Ellen Arthur Blyth - Josephine Philip - Ben Talmi

Ellen Arthur Blyth - God Knows.

Dublin-based singer songwriter Ellen Arthur Blyth unveiled her long-awaited debut album ‘Nine’ in April. The collection of Ellen’s unique jazz-pop sound follows the release of the single ‘Young Ones’ and title track ‘Nine’ which earned Ellen support from acclaimed publications such as Notion, Hotpress and Nialler9.

The album is now followed by the release of a stunning new music video for ‘God Knows’, which expresses the themes of pain in the song with visuals of a captivating ballerina. “It's about the time in my life when I had to finally stop drinking. It felt like a relationship was ending, one I'd had from the age of 14. I thought I couldn't live without it and felt heartbroken.” - Ellen shares the meaning behind ‘God Knows’

Born in Dublin, the youngest of nine, in a house where the one who shouted loudest ate most, Ellen learned early how to sing for her supper. Dragged out of bed, dusted down, slung into a polyester frock, her early forays into musical performance consisted of pitch perfect renditions of Any Dream Will Do to family friends. But as success followed the clan, friends turned to ambassadors, heads of state, Hollywood actors and other visiting dignitaries passing through. 

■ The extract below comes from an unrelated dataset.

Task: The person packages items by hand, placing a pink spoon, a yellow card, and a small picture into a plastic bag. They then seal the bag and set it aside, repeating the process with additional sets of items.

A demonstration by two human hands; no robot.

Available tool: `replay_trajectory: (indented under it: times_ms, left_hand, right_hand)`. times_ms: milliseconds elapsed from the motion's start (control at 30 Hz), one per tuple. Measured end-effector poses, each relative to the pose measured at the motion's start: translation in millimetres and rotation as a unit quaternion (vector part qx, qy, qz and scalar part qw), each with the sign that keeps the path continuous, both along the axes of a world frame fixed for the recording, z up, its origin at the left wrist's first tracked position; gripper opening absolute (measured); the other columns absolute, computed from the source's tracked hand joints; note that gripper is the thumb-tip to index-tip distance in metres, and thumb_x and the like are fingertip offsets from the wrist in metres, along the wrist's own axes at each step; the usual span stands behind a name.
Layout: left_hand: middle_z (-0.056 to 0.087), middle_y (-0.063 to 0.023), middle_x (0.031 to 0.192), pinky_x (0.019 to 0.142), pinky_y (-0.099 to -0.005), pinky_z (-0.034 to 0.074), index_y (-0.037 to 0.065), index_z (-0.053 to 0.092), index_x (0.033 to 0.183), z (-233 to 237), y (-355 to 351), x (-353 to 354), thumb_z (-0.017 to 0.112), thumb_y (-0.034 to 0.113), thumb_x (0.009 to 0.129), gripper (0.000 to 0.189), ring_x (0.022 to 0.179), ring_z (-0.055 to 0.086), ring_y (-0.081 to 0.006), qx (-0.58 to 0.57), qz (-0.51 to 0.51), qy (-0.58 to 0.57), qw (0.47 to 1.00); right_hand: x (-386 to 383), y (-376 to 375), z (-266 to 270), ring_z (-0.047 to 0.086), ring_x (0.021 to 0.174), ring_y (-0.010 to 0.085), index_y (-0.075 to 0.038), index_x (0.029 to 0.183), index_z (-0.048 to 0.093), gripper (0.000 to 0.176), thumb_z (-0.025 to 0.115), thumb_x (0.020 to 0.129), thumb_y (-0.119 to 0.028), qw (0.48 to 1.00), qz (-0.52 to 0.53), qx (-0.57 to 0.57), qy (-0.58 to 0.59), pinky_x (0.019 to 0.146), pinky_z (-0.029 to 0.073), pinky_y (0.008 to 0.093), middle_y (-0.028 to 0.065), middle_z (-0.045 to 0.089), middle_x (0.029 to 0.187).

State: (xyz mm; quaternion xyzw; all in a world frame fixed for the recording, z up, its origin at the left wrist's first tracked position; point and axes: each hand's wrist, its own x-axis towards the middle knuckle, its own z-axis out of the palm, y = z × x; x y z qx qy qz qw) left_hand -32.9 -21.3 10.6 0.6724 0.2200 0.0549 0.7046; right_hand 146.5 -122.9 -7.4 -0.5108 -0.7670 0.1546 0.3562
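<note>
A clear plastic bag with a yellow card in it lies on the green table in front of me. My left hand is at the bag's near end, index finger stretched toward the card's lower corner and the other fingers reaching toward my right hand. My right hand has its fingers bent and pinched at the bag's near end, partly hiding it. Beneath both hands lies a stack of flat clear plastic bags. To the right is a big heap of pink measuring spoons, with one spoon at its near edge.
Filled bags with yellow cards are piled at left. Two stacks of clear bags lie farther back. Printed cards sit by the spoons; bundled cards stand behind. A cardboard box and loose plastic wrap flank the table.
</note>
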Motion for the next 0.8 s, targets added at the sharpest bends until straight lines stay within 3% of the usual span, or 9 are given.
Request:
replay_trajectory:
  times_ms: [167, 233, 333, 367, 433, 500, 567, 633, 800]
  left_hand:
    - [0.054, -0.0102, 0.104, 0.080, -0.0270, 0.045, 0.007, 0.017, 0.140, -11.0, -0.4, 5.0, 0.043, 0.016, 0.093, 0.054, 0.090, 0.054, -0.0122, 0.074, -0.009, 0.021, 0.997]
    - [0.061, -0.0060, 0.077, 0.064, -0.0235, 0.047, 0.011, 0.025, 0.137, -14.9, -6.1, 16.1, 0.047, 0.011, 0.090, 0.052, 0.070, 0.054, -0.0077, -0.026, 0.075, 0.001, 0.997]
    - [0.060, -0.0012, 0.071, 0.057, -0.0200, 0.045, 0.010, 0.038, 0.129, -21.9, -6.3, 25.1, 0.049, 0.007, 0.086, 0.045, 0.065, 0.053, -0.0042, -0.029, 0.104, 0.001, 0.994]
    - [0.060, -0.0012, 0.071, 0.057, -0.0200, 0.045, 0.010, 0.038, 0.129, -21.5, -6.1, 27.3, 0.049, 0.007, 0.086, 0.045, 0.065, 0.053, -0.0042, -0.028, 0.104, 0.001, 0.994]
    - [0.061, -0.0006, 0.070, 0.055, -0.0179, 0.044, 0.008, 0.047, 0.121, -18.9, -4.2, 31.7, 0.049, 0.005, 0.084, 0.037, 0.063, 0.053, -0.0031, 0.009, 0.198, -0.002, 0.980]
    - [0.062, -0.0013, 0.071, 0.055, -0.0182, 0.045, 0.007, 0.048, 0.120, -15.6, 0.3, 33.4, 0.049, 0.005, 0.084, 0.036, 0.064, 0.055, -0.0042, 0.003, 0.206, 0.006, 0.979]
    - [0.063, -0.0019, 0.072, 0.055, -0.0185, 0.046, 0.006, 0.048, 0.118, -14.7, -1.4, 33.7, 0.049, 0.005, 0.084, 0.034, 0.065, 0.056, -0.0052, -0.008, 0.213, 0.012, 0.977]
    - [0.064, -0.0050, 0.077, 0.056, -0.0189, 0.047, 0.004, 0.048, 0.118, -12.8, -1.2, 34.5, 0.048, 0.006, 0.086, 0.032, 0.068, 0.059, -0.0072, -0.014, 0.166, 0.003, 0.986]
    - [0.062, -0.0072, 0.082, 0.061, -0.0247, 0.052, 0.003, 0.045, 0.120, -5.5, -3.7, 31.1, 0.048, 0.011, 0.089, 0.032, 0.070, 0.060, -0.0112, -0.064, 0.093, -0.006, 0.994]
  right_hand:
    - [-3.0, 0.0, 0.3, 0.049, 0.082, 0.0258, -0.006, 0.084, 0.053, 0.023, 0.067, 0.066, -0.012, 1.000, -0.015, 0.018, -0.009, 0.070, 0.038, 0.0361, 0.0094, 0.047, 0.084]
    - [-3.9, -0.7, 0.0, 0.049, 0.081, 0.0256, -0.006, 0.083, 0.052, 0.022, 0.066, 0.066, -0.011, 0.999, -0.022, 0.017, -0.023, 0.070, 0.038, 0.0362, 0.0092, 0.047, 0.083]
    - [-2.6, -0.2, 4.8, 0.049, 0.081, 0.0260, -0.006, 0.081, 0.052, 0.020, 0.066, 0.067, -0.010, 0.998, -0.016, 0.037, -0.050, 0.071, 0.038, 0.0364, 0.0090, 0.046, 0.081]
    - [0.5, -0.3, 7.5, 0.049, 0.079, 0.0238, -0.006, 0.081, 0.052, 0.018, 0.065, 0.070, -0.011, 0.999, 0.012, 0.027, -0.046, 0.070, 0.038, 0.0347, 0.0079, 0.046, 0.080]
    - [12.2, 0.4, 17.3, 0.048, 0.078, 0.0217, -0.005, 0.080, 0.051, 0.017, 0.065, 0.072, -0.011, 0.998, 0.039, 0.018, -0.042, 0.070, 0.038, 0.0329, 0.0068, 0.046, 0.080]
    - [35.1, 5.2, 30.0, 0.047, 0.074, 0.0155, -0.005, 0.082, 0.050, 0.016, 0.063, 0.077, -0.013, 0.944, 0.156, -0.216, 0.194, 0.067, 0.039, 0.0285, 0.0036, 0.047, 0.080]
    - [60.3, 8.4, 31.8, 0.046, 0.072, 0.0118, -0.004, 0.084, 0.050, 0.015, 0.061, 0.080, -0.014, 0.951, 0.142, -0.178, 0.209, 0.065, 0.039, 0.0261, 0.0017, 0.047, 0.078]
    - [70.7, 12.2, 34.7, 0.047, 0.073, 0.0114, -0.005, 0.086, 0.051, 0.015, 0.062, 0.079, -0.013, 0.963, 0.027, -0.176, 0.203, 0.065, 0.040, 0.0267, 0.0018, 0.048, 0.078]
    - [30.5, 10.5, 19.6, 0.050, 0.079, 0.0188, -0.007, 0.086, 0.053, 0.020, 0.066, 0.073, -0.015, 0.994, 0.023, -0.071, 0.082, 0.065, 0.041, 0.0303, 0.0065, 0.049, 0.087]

Aged 9, she woke her father and told him she was going to be a famous singer and would buy him a racehorse. He told her to go back to bed. At 16 she made the live finals of Ireland’s ‘You’re a Star’ but lost her voice. Her early adult life was spent serenading drunk punters in a city buried in snow, before finally, she fell through a drunken crevasse. After reaching bottom, she started to climb back out and rediscover her voice.


Josephine Philip - She Said.

She Said is a song about being a woman. The song unfolds from two perspectives – one being young, carefree and full of hope, but also feeling insecure and scared to make the wrong decisions. The other perspective is delivered from an older narrator, that has lived life – singing to her younger self, wanting to give advice, but not wanting to interfere, because she knows that life has to be lived and experienced, good or bad, wild and mundane. The track is a celebration of all women and a reminder to believe in oneself. Philip’s catchy vocals are supported by gritty drums, dynamic beats and sparse guitar.

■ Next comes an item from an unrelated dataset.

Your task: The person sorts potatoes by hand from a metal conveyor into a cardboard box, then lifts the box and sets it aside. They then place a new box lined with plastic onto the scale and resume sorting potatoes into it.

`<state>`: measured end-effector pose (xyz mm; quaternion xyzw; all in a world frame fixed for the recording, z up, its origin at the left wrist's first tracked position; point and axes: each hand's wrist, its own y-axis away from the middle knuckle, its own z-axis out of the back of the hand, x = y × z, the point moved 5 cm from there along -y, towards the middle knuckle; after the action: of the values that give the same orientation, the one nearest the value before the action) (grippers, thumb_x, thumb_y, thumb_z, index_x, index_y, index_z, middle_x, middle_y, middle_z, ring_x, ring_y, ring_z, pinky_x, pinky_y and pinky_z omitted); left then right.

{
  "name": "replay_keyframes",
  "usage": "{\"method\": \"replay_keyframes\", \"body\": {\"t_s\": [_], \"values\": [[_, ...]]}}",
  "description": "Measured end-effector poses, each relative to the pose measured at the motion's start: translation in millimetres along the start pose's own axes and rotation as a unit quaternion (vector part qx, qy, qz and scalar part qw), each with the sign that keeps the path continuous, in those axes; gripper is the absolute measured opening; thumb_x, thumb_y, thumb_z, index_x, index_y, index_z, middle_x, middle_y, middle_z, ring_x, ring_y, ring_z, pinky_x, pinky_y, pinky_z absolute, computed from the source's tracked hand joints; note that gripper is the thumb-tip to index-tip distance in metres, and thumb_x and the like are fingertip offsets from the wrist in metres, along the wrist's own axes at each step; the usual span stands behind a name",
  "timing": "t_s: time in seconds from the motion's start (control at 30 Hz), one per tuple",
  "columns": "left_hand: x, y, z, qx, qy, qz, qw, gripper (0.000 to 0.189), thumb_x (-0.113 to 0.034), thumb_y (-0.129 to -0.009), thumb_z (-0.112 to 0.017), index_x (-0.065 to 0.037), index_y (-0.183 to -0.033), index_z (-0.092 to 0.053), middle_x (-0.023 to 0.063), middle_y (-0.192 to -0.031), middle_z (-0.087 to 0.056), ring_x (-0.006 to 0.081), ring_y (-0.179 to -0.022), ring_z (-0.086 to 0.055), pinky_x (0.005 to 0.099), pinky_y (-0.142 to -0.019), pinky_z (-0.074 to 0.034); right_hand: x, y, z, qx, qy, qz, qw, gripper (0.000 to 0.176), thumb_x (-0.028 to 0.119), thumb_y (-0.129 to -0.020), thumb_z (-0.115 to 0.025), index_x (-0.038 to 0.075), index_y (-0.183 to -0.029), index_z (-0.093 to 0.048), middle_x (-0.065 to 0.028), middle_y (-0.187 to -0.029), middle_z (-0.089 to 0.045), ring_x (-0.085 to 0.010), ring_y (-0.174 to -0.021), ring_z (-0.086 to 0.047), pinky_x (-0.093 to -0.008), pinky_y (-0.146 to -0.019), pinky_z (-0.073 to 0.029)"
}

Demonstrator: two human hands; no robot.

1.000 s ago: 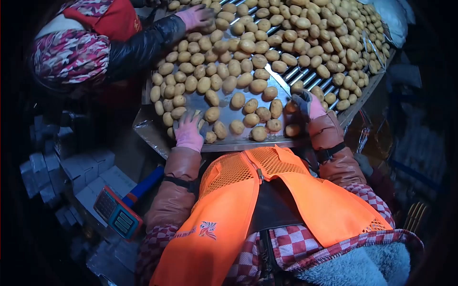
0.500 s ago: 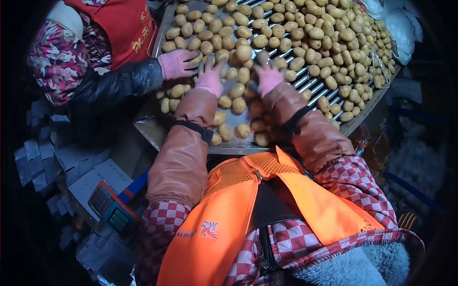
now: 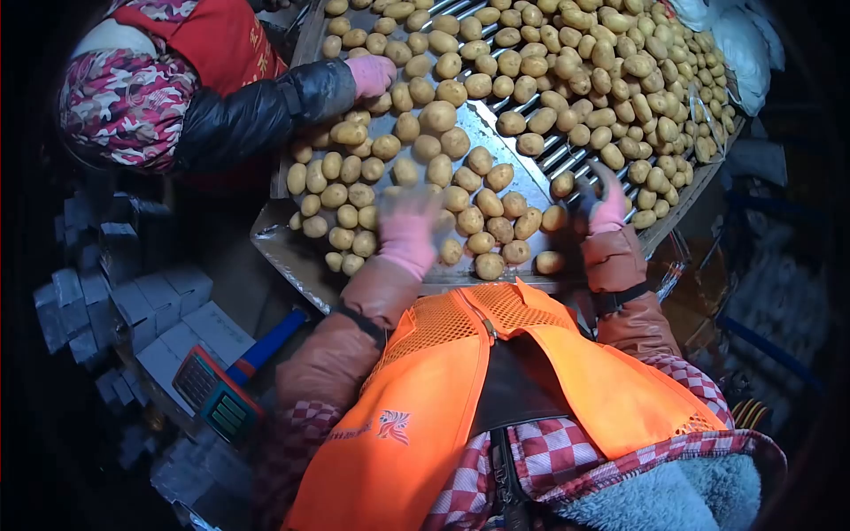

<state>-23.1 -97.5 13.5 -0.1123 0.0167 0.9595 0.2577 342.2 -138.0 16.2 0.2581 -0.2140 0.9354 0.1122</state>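
Note:
Potatoes (image 3: 499, 230) lie loose over a metal sorting table (image 3: 496, 142), many of them near its front edge. My left hand (image 3: 410, 232), in a pink glove with dark fingers, is over the potatoes at front centre. Motion smears its fingers, so its grip cannot be made out. Further right, my right hand (image 3: 606, 203) is open at the edge of the metal rollers (image 3: 561, 157), its gloved fingers apart and curved. A single potato (image 3: 562, 184) sits just left of those fingers, and I see nothing held in them.
A co-worker's pink-gloved hand (image 3: 372, 76) is among potatoes at the table's left side. A large potato heap (image 3: 611, 71) covers the rollers at the back right. White sacks (image 3: 742, 62) stand beyond it. A scale display (image 3: 217, 394) and stacked boxes (image 3: 168, 301) are at lower left.
Both my hands have come back toward me and moved apart, the right one further right. More potatoes lie near the front edge. The co-worker's hand has moved up and slightly right.

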Motion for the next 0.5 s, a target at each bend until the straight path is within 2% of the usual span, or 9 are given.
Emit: {"method": "replay_keyframes", "body": {"t_s": [0.03, 0.1, 0.2, 0.3, 0.33, 0.4, 0.43, 0.47, 0.5], "values": [[-22.8, -5.3, 0.6, 0.002, 0.029, -0.122, 0.992, 0.049, -0.023, -0.078, -0.067, -0.024, -0.127, -0.061, 0.0074, -0.13, -0.055, 0.029, -0.128, -0.046, 0.0593, -0.111, -0.024, -22.9, 0.0, 6.1, 0.032, 0.112, -0.008, 0.993, 0.055, 0.031, -0.079, -0.077, 0.016, -0.13, -0.062, -0.0166, -0.128, -0.061, -0.0368, -0.119, -0.055, -0.0465, -0.101, -0.045], [-3.7, -7.4, -10.4, -0.003, 0.015, -0.107, 0.994, 0.051, -0.019, -0.077, -0.066, -0.024, -0.127, -0.061, 0.0083, -0.129, -0.056, 0.0301, -0.127, -0.047, 0.0567, -0.111, -0.027, -47.9, 7.3, 11.4, 0.077, 0.211, -0.072, 0.972, 0.068, 0.041, -0.078, -0.077, 0.023, -0.139, -0.054, -0.0174, -0.143, -0.048, -0.0398, -0.127, -0.047, -0.052, -0.105, -0.041], [58.9, 16.0, -23.5, -0.009, 0.029, -0.025, 0.999, 0.054, -0.015, -0.076, -0.066, -0.024, -0.129, -0.061, 0.0103, -0.129, -0.056, 0.0325, -0.125, -0.049, 0.0517, -0.109, -0.033, -66.7, 28.0, 19.8, 0.103, 0.196, -0.168, 0.961, 0.077, 0.046, -0.077, -0.077, 0.027, -0.145, -0.046, -0.0198, -0.151, -0.037, -0.0443, -0.132, -0.041, -0.0568, -0.107, -0.039], [81.8, 43.6, -13.0, 0.0, 0.004, 0.112, 0.994, 0.05, -0.012, -0.077, -0.067, -0.021, -0.126, -0.063, 0.0147, -0.129, -0.057, 0.0364, -0.12, -0.053, 0.0467, -0.103, -0.042, -5.7, 42.5, 14.5, 0.237, 0.241, -0.178, 0.924, 0.085, 0.045, -0.073, -0.08, 0.025, -0.147, -0.042, -0.0229, -0.152, -0.033, -0.0461, -0.134, -0.039, -0.0566, -0.108, -0.038], [84.1, 47.3, -7.6, 0.004, -0.012, 0.159, 0.987, 0.047, -0.011, -0.078, -0.068, -0.019, -0.124, -0.065, 0.0165, -0.129, -0.057, 0.0378, -0.117, -0.055, 0.0451, -0.1, -0.046, 17.6, 41.3, 12.3, 0.259, 0.265, -0.15, 0.917, 0.09, 0.043, -0.07, -0.083, 0.016, -0.146, -0.043, -0.0293, -0.149, -0.034, -0.0463, -0.138, -0.035, -0.0488, -0.111, -0.038], [75.6, 24.6, 6.4, 0.004, 0.009, 0.191, 0.982, 0.057, -0.008, -0.073, -0.066, -0.022, -0.129, -0.061, 0.0135, -0.129, -0.057, 0.0356, -0.122, -0.052, 0.0466, -0.102, -0.044, 46.4, 50.2, -1.5, 0.291, 0.12, -0.1, 0.944, 0.089, 0.036, -0.071, -0.083, 0.016, -0.147, -0.041, -0.029, -0.149, -0.035, -0.0479, -0.134, -0.038, -0.0512, -0.108, -0.04], [70.9, 11.5, 9.9, 0.004, 0.022, 0.208, 0.978, 0.062, -0.007, -0.071, -0.065, -0.023, -0.131, -0.06, 0.012, -0.129, -0.056, 0.0344, -0.124, -0.051, 0.0473, -0.103, -0.043, 60.9, 59.9, -11.7, 0.274, 0.152, -0.033, 0.949, 0.09, 0.036, -0.07, -0.083, 0.017, -0.147, -0.042, -0.0257, -0.15, -0.036, -0.0484, -0.131, -0.04, -0.0513, -0.108, -0.041], [67.4, -8.8, 11.6, -0.022, 0.041, 0.18, 0.982, 0.063, -0.006, -0.073, -0.064, -0.023, -0.134, -0.057, 0.0146, -0.127, -0.057, 0.0361, -0.117, -0.056, 0.0477, -0.101, -0.045, 95.1, 54.1, -7.6, 0.353, 0.175, -0.044, 0.918, 0.089, 0.039, -0.069, -0.082, 0.017, -0.146, -0.042, -0.0214, -0.15, -0.038, -0.048, -0.129, -0.042, -0.0521, -0.106, -0.042], [62.5, -34.5, 20.2, -0.023, 0.066, 0.191, 0.979, 0.063, -0.006, -0.076, -0.062, -0.024, -0.136, -0.055, 0.0171, -0.125, -0.058, 0.0373, -0.114, -0.059, 0.0482, -0.099, -0.047, 94.3, 67.6, -26.4, 0.385, 0.214, 0.012, 0.898, 0.082, 0.036, -0.076, -0.075, 0.02, -0.147, -0.038, -0.0127, -0.149, -0.042, -0.05, -0.129, -0.041, -0.0628, -0.097, -0.041]]}}
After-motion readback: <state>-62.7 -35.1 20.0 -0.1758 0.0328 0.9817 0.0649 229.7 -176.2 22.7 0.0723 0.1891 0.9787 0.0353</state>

Josephine Philip lives and works in Copenhagen. She is inspired by a wealth of artistic expression; choral works, contemporary art and performance, jazz standards, experimental music, film, literature and classical music, and uses this inspiration to tell her engaging tales and stories.

Philip released her debut single as a solo artist, Call My Name in May 2021 and her second The Clue in October 2021. Both songs have been in heavy rotation on Danish radio station P6 Beat and have been very warmly received on both Danish and foreign music media. In February 2022 she released her 3rd single No. 7 and in March 2022 her 4th single Little Boy.

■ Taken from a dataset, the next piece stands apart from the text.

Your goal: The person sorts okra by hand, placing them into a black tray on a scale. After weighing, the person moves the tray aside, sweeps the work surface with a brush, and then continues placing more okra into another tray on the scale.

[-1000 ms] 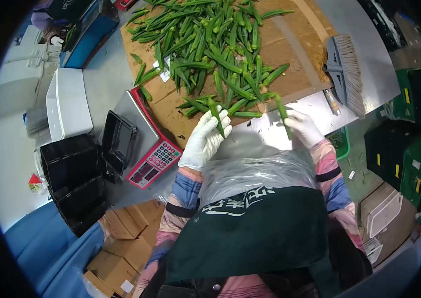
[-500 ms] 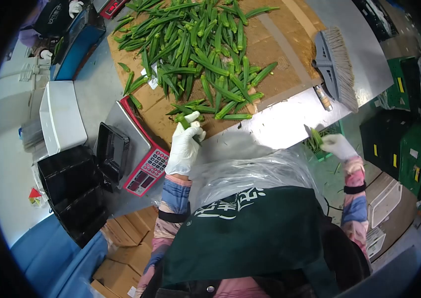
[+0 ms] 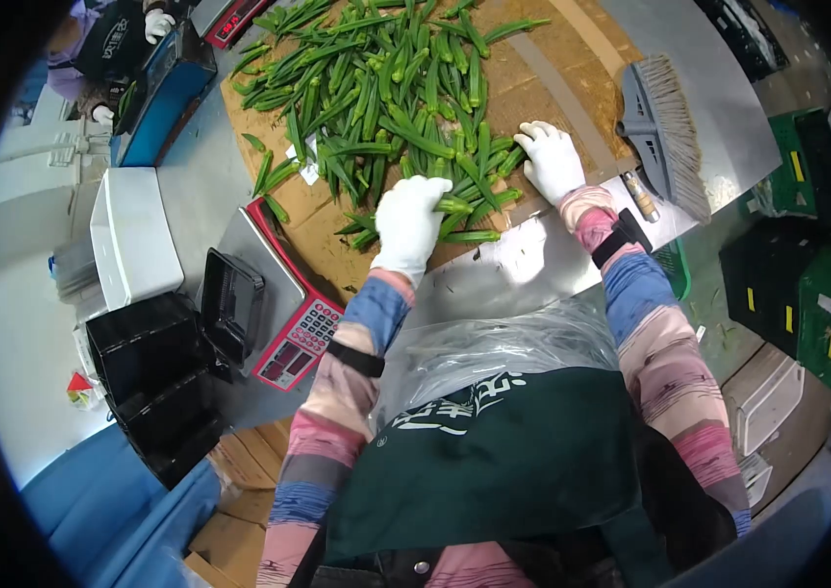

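Observation:
A large heap of green okra pods (image 3: 376,98) lies on a flattened cardboard sheet (image 3: 572,108). My left hand (image 3: 409,227), in a white glove, is at the near edge of the heap with its fingers curled. An okra pod (image 3: 453,206) pokes out from beside those fingers; the palm side is hidden. My right hand (image 3: 553,163), also gloved, reaches to the right edge of the heap. Its fingers are slightly bent and apart, close to some pods, and I see nothing held in them.
A red-framed scale (image 3: 300,338) bears a black tray (image 3: 231,304) on my left. Beyond are black bins (image 3: 146,338) and a white bin (image 3: 136,235). A brush head (image 3: 665,137) and a wooden-handled tool (image 3: 641,196) lie at right. Another person's gloved hand (image 3: 157,24) shows top left.
My right hand, which held an okra pod over a green basket at the lower right, is now at the heap without it. My left hand has shifted right and forward along the heap.

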Available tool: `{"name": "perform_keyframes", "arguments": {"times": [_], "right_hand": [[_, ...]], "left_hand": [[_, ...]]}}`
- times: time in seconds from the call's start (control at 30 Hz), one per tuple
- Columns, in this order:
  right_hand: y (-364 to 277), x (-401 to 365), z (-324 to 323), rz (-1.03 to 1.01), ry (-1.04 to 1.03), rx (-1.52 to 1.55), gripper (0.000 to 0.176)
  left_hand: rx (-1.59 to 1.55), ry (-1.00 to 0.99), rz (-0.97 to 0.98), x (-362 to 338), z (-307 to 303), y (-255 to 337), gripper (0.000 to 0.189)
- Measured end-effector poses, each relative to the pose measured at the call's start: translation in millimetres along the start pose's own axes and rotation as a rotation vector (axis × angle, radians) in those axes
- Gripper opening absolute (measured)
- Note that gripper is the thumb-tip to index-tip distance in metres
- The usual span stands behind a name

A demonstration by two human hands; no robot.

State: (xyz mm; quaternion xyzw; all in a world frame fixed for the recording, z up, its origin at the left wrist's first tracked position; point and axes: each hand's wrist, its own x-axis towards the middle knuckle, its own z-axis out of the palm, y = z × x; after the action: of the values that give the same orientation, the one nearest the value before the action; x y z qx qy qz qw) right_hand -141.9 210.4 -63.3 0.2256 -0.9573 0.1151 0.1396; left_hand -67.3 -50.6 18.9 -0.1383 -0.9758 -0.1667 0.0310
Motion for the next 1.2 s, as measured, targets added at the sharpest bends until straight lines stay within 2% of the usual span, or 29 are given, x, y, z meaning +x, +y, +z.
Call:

“It’s a fragile, nocturnal piece of cinematic beauty, a track about love and longing, surrounded in an impressive musical setting. The anchor of this delicate tune remains Philip‘s stunning vocal performance which is equally strong and fragile”

The new album - We Get Lost And Found - is written and produced in collaboration with Copenhagen based producer and musician Lasse Martinussen and will be released on 20th May 2022. Josephine Philip was one half of the now defunct dynamic duo JaConfetti, was a founder of and served time in the all-female Ska outfit Favelachic and the dance floor popular sound system Dullen & Dyken.


Ben Talmi - Berkshires.

As the opening and title track of Ben Talmi's upcoming record, this song really sets the tone for the tunes that follow. An ode to growing up in Western Mass, Ben takes us on a nostalgic journey through some of the most formative moments in his life. With a humorous and often self depracating tone, he describes "the night some friends and I paid tribute to The Ramones by hanging a giant “Rock 'n' Roll High School” banner above our beloved Pittsfield High School. No one saw it and the banner was taken down first thing the following morning." Other memories include going to a Smiths singalong party and feeling shame at not knowing any of the lyrics.

Musically, "Berkshires" introduces us to Ben's talent as an arranger, with a string quartet floating on top of his fingerpicked acoustic. It's as if you crossed Nick Drake with the twee pop of Belle and Sebastian or one of their 90s contemporaries. I love how simple the arrangement is, and the quartet never threatens to overwhelm the delicate stories being told.

As with the previous two singles "Ralph & Mary" and "Canoe Meadows," "Berkshires" epitomizes the kind of homespun nostalgia that jumped out at me upon first listen. Ben is singing about beloved memories from his past, and while we weren't there with him, we can feel the love and affection in his voice.